If you follow astronomy news at all, you’d know that the star Gliese 581 has been in the news today, as they discovered a planet in the “habitable zone” for the star. This is, by the way, the seventh planet discovered in the Gliese 581 system.
So I go through my Space Opera setting worldbuilding files, noting I don’t even HAVE Gliese 581 on it. How did that happen? I’m supposed to have an accurate list of all major stars within 100 light years!
What do I do? I go to wikipedia, look up Gliese 581, get its Right Ascension and Declimation and Distance, plug that into my ChView program, and see where the star pops up. Right by it: the boringly named BD-07 4003. Go back to Wikipedia, and lo and behold, that’s one of its alternate names. Back to my own database, what do I have? Zero planets.

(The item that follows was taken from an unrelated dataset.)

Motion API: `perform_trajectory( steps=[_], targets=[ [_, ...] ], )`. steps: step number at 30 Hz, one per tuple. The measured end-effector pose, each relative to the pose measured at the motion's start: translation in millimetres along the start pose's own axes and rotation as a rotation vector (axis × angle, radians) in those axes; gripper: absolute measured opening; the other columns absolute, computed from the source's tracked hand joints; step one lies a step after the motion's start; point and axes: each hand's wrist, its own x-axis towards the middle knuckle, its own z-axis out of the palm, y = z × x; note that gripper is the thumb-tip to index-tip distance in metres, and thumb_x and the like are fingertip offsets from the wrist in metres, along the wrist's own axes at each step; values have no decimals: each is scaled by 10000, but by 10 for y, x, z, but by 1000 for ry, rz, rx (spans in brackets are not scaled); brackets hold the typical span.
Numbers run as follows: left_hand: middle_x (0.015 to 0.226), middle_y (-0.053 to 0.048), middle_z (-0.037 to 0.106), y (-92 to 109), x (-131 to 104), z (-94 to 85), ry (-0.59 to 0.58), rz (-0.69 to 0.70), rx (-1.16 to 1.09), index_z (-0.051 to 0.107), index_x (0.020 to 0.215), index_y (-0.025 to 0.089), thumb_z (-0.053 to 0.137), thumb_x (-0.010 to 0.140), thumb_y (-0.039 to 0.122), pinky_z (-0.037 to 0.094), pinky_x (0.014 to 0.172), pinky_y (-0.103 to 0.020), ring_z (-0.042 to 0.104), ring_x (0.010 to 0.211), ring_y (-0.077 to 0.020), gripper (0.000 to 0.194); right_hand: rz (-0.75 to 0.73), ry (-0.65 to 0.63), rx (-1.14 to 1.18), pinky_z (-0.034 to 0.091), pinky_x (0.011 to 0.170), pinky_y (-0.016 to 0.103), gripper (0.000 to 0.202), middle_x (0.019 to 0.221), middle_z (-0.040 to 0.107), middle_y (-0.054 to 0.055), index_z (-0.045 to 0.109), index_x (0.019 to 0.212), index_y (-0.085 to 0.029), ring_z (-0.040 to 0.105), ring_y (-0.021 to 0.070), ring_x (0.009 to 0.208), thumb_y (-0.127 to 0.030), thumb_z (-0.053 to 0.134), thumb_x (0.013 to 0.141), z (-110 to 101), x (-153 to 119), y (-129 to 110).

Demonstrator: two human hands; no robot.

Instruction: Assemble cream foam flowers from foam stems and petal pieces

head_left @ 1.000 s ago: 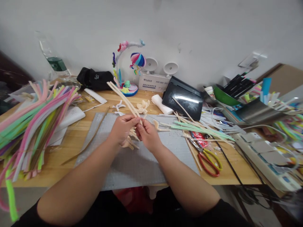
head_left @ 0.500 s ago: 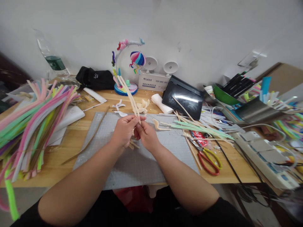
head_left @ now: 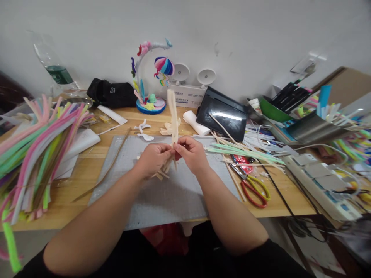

(I should note that the number of planets in any star system, and by “any” I do mean all 4,660 in the 100ly radius of Earth, was determined by a random algorithm taking into account a star’s spectrum and mass. Said algorithm makes in that most M-type stars have zero planets… so I may have to redo that since Gliese 581, as an M3V star, serves a fairly good example of the flaw in said algorithm.)
So, even though this would probably have ZERO impact on the actual stories I write in my Space Opera Setting, I feel a compulsion to Fix It. I know Gliese 581 actually has seven planets, so I can’t have it say zero on my database. So I went through, fixed it, declared it a protected system of the alien alliance (who would keep grubby human paws of the place), and called that fixed.
And that’s how much of a worldbuilding dork I am.
Makes me want to read it and pick nits! 🙂 I go for the Quantum Physics articles myself, to make sure I stay current.
I even went and checked if it would be of any strategic importance in the Krek’nik War. It would not (in the wrong direction.)